Dean Smith, the coach of the University of North Carolina Tar Heels from 1961 to 1997, died on February 7th, 2015 in Chapel Hill, North Carolina at the age of 83. Smith had been suffering from advanced dementia for years.
Dean Smith retired with 879 wins under his belt with the 9th highest winning percentage in college basketball (77.6%). During his tenure as the head coach of the Tar Heels, Smith's teams appeared in 11 NCAA Final Four games and won two national championships in 1982 and 1993. While the recent exposure of the Tar Heel Paper Courses scandal took away some of the luster from the 1993 championship, Smith's motto about mistakes offers a positive way forward.

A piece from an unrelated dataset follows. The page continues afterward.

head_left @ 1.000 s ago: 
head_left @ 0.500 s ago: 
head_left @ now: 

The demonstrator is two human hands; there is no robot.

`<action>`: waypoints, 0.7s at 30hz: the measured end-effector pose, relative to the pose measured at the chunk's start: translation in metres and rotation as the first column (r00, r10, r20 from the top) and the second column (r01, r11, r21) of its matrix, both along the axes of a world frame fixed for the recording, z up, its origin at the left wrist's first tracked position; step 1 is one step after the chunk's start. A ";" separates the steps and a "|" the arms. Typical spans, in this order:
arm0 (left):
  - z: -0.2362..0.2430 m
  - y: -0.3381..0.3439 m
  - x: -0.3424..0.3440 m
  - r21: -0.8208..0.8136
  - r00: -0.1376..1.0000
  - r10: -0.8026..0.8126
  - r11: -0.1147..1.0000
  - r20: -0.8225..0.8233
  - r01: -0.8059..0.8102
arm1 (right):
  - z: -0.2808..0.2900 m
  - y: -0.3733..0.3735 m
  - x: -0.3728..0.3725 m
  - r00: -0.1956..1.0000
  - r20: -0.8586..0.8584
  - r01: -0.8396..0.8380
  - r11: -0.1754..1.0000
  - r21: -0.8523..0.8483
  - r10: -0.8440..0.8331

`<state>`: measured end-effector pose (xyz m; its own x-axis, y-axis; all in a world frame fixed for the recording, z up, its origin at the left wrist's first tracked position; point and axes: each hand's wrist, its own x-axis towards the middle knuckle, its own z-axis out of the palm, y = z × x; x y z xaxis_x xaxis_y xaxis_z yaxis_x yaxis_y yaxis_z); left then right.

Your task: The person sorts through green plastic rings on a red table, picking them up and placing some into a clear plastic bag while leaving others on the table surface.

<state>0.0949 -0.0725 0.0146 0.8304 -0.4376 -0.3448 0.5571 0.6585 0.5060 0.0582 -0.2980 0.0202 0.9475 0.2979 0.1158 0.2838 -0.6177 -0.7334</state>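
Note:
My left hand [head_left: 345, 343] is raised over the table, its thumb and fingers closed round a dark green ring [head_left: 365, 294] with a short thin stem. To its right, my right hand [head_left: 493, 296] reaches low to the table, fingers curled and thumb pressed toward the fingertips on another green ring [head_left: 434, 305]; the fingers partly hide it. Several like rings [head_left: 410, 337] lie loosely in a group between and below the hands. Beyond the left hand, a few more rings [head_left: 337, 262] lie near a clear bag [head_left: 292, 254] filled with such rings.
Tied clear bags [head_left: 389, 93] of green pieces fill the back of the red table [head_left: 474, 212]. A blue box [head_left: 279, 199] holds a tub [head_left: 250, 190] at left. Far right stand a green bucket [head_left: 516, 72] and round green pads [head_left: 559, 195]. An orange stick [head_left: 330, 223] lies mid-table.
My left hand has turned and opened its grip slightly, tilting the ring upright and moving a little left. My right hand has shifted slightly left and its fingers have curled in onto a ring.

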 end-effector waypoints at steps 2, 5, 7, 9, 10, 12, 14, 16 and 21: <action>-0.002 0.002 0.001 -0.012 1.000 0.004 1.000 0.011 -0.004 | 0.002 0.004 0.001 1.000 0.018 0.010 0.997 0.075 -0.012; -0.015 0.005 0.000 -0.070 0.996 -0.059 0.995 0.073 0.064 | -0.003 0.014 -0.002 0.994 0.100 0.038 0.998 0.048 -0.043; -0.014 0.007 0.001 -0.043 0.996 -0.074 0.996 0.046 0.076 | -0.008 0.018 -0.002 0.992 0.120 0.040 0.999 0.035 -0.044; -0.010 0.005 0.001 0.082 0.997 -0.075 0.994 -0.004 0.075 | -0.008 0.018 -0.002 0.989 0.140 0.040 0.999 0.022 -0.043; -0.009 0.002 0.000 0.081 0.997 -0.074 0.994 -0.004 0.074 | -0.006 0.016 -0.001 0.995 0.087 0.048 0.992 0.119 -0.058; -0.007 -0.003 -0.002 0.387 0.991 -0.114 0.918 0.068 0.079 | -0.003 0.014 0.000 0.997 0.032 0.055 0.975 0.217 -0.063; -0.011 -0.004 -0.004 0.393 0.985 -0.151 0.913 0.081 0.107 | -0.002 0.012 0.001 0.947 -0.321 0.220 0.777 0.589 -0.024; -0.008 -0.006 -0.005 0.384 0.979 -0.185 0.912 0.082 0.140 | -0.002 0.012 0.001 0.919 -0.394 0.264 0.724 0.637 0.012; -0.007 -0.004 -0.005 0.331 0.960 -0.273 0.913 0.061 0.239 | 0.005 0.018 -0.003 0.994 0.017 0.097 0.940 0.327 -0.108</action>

Although Dean Smith did not have a set coaching style, his Tar Heel teams tended to feature a fast break half court offense that stressed passing along with a trapping defense that created turnovers and easy baskets. Smith's coaching popularized the "tired signal" of a raised fist, huddles before free throws, having point guards call out set defenses. Dean Smith innovated several defensive sets, including the point zone, double teaming the screen and roll and the run and jump.
Dean Smith was also known for employing the Four Corners Offense, which a team with a lead stalled. The NCAA instituted a shot clock in 1985 to speed up play and discourage ball control offense thereby foiling the Four Corners Offense.
Tar Heels and college hoops fans will mourn the passing of Dean Smith.